We investigate the cycling of carbon and other elements in inland waters, with a particular emphasis on boreal lakes and their role in the carbon cycle at the landscape scale. These lakes receive considerable amounts of dissolved organic carbon from the watershed, which is partly processed by microorganisms resulting in release of carbon dioxide and methane, and partly buried permanently in the lake sediments. The carbon transport is predicted to change with an altered climate. As a result, the role of lakes as sources of atmospheric carbon dioxide and methane and as carbon sinks will change. Our research includes examination of the capacity of microbes to degrade organic matter, as well as studies at different scales of processes such as sedimentation and evasion to the atmosphere. Many of the studies are coordinated within a strong research environment. One representative example is the Color of Water (CoW) project, in which many from our group have been involved. Here, we studied the interplay of water color (dissolved organic carbon) with climate, and potential effects on drinking water supply.

We also analyze large data sets to assess the role of different processes in the carbon cycle as well as other biogeochemical processes.

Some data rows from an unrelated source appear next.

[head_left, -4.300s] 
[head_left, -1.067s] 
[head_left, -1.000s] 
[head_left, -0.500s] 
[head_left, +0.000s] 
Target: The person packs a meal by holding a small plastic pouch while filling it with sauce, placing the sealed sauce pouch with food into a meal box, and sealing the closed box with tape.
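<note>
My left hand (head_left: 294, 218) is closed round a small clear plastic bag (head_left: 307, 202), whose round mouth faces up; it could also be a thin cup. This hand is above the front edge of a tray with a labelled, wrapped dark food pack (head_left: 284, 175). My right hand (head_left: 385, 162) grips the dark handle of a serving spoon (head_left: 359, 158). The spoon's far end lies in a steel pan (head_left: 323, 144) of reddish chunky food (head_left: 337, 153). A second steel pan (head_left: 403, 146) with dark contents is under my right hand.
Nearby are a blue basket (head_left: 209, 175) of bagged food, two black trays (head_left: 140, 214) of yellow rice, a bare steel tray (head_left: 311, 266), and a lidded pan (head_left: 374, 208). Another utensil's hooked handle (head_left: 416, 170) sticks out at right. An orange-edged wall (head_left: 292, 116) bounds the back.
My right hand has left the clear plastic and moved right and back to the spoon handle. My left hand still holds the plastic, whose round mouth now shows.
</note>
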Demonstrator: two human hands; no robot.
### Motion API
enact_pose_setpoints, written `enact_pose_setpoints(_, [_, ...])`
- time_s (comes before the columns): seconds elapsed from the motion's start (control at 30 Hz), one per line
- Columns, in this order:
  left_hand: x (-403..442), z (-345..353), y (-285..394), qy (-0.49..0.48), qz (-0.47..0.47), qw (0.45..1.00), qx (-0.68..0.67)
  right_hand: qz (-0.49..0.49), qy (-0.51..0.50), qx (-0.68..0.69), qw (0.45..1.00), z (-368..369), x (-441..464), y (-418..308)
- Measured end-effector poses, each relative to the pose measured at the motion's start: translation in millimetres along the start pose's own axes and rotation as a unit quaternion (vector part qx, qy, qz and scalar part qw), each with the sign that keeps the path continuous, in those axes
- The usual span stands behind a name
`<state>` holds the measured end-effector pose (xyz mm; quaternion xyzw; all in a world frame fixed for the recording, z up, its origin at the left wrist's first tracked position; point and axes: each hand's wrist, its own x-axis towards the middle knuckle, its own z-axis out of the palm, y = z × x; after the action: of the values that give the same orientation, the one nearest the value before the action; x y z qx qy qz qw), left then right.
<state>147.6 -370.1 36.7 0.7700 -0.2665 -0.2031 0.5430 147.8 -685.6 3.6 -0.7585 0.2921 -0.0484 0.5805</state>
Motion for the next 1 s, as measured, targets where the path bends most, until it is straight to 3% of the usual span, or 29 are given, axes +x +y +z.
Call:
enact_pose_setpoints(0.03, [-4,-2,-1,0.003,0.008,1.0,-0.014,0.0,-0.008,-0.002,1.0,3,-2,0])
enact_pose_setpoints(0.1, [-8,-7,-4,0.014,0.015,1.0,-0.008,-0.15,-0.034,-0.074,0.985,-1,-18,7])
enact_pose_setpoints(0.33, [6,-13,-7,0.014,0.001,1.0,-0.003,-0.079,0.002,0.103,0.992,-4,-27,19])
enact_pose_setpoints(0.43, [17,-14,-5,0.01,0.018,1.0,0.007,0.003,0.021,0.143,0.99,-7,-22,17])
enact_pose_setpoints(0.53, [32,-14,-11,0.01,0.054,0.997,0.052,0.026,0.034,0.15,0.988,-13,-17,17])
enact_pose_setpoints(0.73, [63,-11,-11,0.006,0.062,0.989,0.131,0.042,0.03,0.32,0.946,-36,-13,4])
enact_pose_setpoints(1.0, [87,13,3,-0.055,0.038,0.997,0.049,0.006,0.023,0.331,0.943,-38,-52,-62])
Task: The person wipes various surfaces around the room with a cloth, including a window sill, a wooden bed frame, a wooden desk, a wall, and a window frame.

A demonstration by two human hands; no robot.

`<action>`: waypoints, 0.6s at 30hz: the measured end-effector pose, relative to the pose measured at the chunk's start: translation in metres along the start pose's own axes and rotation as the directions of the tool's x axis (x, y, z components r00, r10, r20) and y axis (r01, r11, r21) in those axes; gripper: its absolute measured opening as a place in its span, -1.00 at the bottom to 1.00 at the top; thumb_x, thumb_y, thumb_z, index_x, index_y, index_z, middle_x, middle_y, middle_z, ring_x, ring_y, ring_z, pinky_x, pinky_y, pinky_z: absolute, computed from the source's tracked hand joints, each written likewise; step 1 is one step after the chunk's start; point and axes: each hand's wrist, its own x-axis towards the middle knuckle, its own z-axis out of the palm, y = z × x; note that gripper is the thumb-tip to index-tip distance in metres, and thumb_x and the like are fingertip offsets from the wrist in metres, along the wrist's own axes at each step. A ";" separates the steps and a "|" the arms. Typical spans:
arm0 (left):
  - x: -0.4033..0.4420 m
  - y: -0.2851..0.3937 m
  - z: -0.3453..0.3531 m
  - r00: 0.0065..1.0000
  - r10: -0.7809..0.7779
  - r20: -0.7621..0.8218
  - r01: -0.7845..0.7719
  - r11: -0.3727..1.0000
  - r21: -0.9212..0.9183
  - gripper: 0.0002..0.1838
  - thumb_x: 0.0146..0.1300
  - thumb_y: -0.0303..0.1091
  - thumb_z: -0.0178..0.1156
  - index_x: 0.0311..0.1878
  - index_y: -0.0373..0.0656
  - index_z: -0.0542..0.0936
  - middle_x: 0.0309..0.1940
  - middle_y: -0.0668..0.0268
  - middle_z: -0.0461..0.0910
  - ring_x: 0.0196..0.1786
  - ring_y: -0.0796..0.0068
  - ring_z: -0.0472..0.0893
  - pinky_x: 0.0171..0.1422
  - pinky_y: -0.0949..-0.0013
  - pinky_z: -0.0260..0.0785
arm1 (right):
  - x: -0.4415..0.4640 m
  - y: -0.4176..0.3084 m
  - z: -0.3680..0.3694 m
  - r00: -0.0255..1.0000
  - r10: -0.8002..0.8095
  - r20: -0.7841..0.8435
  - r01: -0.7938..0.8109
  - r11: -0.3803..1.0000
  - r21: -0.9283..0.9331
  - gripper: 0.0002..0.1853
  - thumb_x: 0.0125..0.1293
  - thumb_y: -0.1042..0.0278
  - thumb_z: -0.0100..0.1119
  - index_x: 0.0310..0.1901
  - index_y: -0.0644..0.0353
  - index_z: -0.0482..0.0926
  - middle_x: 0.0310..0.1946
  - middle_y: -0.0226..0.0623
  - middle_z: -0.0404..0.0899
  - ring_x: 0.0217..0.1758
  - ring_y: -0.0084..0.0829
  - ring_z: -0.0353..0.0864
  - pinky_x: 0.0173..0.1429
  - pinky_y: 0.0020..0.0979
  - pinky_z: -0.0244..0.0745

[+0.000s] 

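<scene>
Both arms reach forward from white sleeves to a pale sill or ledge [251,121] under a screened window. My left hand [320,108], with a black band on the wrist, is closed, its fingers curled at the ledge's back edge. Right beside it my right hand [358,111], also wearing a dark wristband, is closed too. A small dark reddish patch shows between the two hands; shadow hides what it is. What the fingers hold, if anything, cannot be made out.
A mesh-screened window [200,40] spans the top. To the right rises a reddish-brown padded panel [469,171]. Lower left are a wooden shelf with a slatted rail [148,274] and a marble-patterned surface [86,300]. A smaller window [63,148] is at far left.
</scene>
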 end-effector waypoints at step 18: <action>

We use national and other monitoring data bases, but also manage a unique short-term (automatic stations) and long-term data base for Lake Erken, situated by Norr Malma field station (Erken Laboratory) that is affiliated with our department, and one of the sites of GLEON, the Global Lake Ecological Observatory Network. Data from Lake Erken - together with other lakes with access to similar data, and regional climate scenarios developed by cooperating climate researchers - are used to construct models to project lake responses (e. g. thermal characteristics, nutrient dynamics, phytoplankton community composition) to future climate change.